Police also said that the arrests came after fellow right-wingers, apparently tempted by a $300,000 reward, turned in their compatriots, further evidence of a lack of discipline and unity on the far right.

'Bop stupidity'

Then there was "that Bop stupidity."

In Brits, a town northwest of Pretoria that went the way of the right wing in the referendum two years ago on Mr. de Klerk's reforms to end apartheid, thousands turned out to vote in spite of the AWB call for a boycott.

"There's a lot of support for the Freedom Front around here," said Jan Zowitsky a poll worker in Brits.

"The AWB lost everything with that Bop stupidity."

He was referring to an aborted attempt in March by the AWB to prop up the homeland government of Lucas Mangope in Bophuthatswana.

Driving in like an ersatz invading army, they shot some blacks walking along the road, then saw two of their members summarily executed by a member of the Bophuthatswana police as they lay wounded next to their shot-out car.

In the end, they fled under the protection of the South African Defense Force. Widespread coverage of the incident damaged the credibility of the AWB's claims to be a potent military force.

"I know a lot of people in the AWB, and after that they all started to leave quietly," Mr. Zowitsky said. "Now, those people still in the AWB sound like ostriches."

Another factor that seems to contribute to the marginalization of the AWB and the other far-right groups is that they will never have the type of widespread sympathy in the right community that is needed to provide safe houses, escape routes, and other cover needed for a terrorist campaign to succeed.

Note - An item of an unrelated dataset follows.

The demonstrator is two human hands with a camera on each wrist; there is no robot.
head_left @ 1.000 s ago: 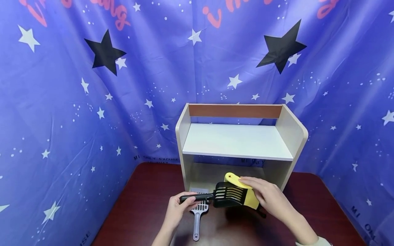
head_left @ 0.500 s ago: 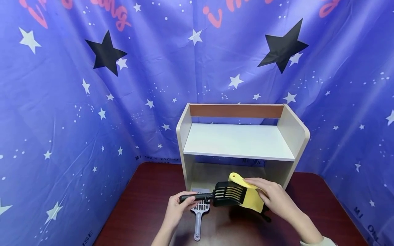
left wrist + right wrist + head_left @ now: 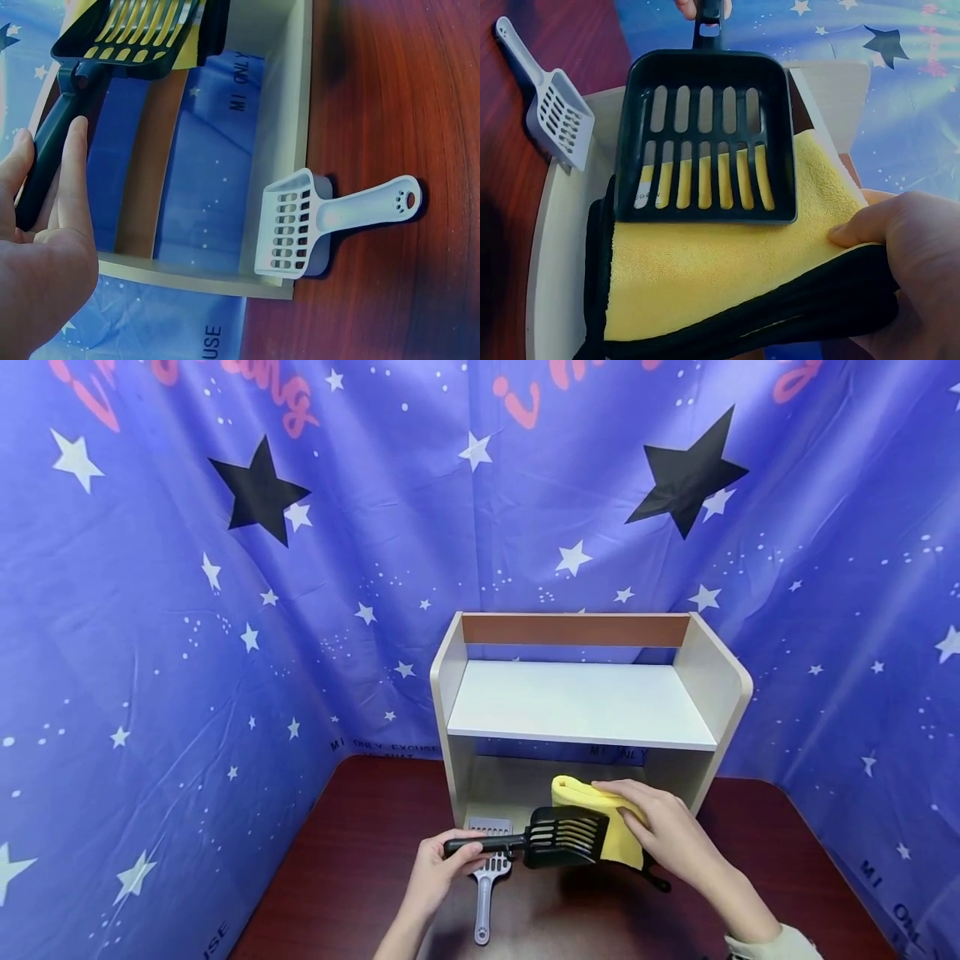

"They face the same problem in that respect that they do in trying to form a volkstaat," said Judge Richard Goldstone, head of a special commission that studies violence,referring to the right-wing dream of a separate Afrikaner state. "That is they have no real geographic base where they could form the type of support groups they would need."

Mandela's efforts

Nelson Mandela, in his campaign for the presidency as head of the African National Congress (ANC), made a point of reaching ** out to the conservative community, meeting with leaders of white unions, negotiating with Mr. Viljoen and the like.

Mr. Mandela often emphasized Afrikaner cultural rights in speeches, trying to reassure that moderate bulk of the population.

"Because I have talked with these Afrikaner leaders, the AWB has been isolated, even among Afrikaners," Mr. Mandela said in a recent interview. "The AWB is not able to carry out anything."

But what cannot be ruled out is the possibility of actions by the new ANC-led government that could ignite fears among Afrikaners and unite them behind their more radical elements.

Mr. Viljoen has promised to negotiate for a volkstaat, something he is certain not to get.

"The next 18 to 24 months are crucial," said Dr. Booyse. "It all depends on the negotiation process. If they fail to achieve something, then it could radicalize the right."